Há uns dois dias, saiu uma reportagem sobre pessoas com uma memória infalível. São os chamados “Googles humanos”, que possuem uma síndrome raríssima, chamada Memória Autobiográfica Altamente Superior (HSAM), e não se esquecem de quase nada do que lhes aconteceu na vida.
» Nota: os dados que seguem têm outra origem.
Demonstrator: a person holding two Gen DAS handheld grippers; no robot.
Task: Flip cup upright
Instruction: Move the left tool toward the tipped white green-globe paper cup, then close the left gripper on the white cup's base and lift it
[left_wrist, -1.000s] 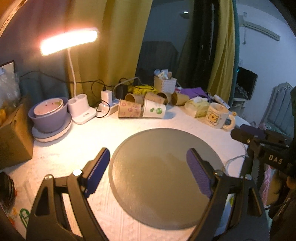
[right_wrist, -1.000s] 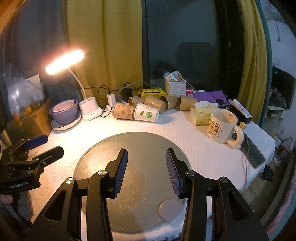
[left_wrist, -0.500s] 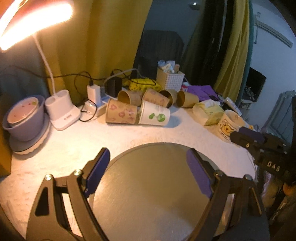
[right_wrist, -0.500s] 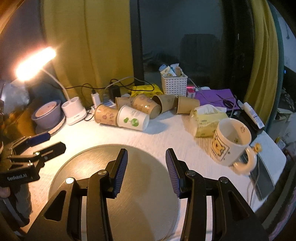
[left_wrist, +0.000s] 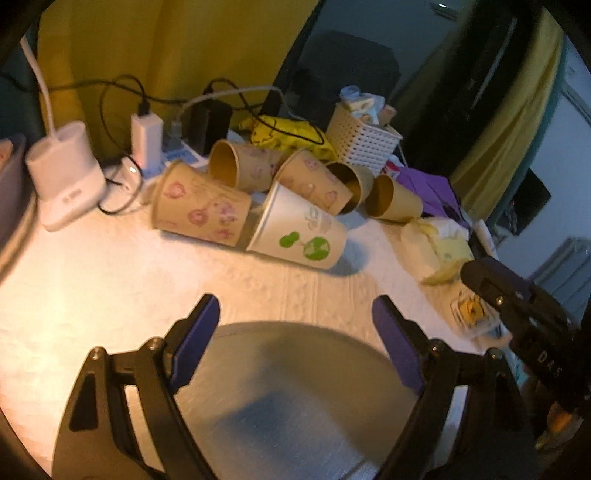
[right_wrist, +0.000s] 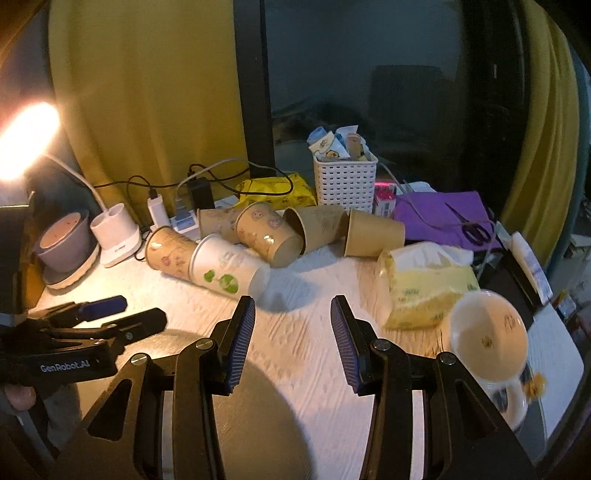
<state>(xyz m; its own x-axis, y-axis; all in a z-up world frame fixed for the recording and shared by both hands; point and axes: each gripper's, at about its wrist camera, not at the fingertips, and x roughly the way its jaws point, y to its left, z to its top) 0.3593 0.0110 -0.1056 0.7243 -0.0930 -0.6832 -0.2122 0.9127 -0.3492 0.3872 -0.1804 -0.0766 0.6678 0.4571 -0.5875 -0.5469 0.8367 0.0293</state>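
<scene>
Several paper cups lie on their sides in a cluster at the back of the white table. Nearest is a white cup with a green print (left_wrist: 299, 230) (right_wrist: 225, 269), beside a brown cup with pink prints (left_wrist: 201, 208) (right_wrist: 168, 251). More brown cups (right_wrist: 271, 236) lie behind them. My left gripper (left_wrist: 295, 325) is open and empty, short of the white cup. My right gripper (right_wrist: 291, 332) is open and empty, just right of the white cup's base. Each gripper shows in the other's view, the left (right_wrist: 103, 317) and the right (left_wrist: 517, 306).
A round grey mat (left_wrist: 288, 398) lies under both grippers. A white mug (right_wrist: 487, 343) and a yellow tissue pack (right_wrist: 428, 291) sit at right. A white basket (right_wrist: 345, 181), chargers with cables (left_wrist: 147, 136), a lamp base (left_wrist: 62, 181) and a purple bowl (right_wrist: 62, 240) line the back and left.
Both grippers have moved forward over the mat toward the cluster of cups, which now look larger and closer. Both stay open and empty.
</scene>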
Lembrei-me de um dos meus contos favoritos de Borges – Funes, o Memorioso – que integra Ficções (1944). No conto da semana, uma memória prodigiosa: Irineu Funes simplesmente se lembrava de tudo:

Ouvi de repente a alta e zombeteira voz de Irineu. Essa voz falava em latim; essa voz (que vinha da treva) articulava com moroso deleite um discurso ou prece ou encantação.

(...)

Irineu começou por enumerar, em latim e espanhol, os casos de memória prodigiosa registrados pela Naturalis Historia: Ciro, rei dos persas, que sabia chamar pelo nome todos os soldados de seus exércitos; Mitridates Eupator, que administrava a justiça nos 22 idiomas de seu império; Simônides, inventor da mnemotécnica; Metrodoro, que professava a arte de repetir com fidelidade o escutado uma única vez.

Nem tudo era simples para ele: era-lhe muito difícil dormir. Dormir é distrair-se do mundo; Funes, de costas no catre, na sombra, imaginava cada fenda e cada moldura das casas certas que o rodeavam.
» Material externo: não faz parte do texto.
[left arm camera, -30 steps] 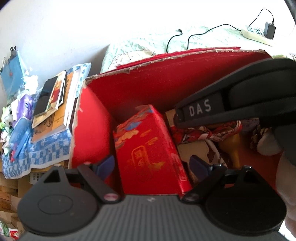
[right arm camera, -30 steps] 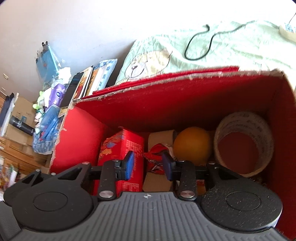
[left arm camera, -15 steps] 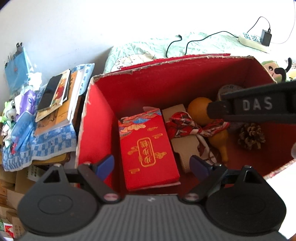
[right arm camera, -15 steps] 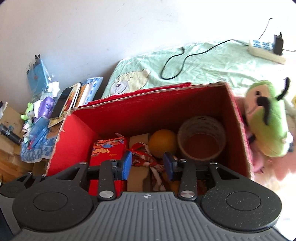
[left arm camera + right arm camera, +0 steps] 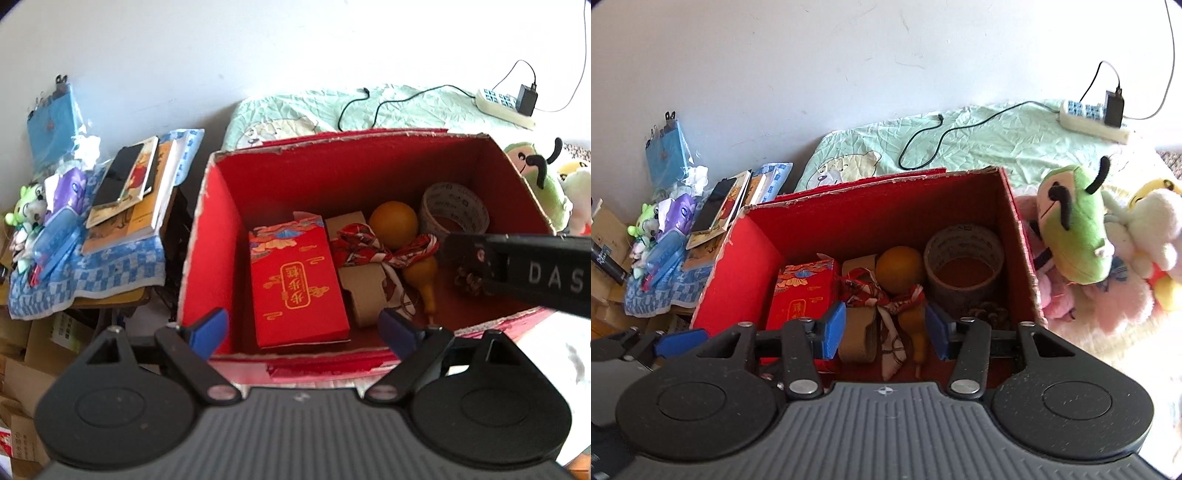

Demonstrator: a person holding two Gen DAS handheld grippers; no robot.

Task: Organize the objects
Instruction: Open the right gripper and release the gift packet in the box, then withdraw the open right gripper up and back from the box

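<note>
Red box (image 5: pixel 207 236): found open-topped on the bed, holding every item listed below.
Red packet (image 5: pixel 295 284): laid flat at the left; gold Chinese characters were noted, not legibly read.
Gourd (image 5: pixel 899 271): tied with a patterned ribbon, beside the tape roll (image 5: pixel 964 254).
Left tool (image 5: pixel 303 328): held wide open, empty, above the near rim.
Right tool (image 5: pixel 886 330): held open, empty; "DAS" was read on its body.

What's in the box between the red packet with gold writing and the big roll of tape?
Between the red gold-lettered packet and the clear tape roll lie a tan cardboard piece and an orange gourd tied with red patterned cloth. The left wrist view shows it best.
</note>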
Não era um gênio, mas uma excentricidade: sua memória não significava inteligência, e conseguia decorar sem necessariamente entender. Era uma enciclopédia, lembrava-se de uma infinidade de estágios, mas não conseguia raciocinar.

A receosa claridade da madrugada entrou pelo pátio de terra.
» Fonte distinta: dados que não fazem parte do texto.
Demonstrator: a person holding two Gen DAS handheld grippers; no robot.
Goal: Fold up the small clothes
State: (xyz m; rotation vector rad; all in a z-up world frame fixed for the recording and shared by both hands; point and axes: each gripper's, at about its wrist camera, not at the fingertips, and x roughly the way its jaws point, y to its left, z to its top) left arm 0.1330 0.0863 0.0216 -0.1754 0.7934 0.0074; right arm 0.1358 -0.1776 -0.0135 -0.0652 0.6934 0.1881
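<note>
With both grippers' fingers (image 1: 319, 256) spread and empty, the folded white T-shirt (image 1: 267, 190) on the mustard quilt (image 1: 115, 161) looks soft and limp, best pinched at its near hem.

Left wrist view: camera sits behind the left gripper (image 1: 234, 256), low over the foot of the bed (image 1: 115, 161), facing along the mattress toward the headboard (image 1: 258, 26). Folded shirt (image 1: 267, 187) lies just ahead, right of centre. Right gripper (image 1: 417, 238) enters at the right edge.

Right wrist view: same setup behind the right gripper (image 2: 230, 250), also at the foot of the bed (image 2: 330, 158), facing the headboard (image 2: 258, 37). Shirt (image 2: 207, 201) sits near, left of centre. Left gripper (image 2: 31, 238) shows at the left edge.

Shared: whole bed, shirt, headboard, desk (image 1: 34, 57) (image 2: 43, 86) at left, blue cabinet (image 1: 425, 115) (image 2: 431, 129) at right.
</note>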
Então vi o rosto que toda a noite falara. Irineu tinha dezenove anos, nascera em 1868, pareceu-me monumental como o bronze mais antigo que o Egito, anterior às profecias e pirâmides. Pensei que cada uma de minhas palavras (que cada um de meus gestos) perduraria em sua implacável memória; entorpeceu-me o temor de multiplicar gestos inúteis. 

Irineu Funes morreu em 1889, deu uma congestão pulmonar.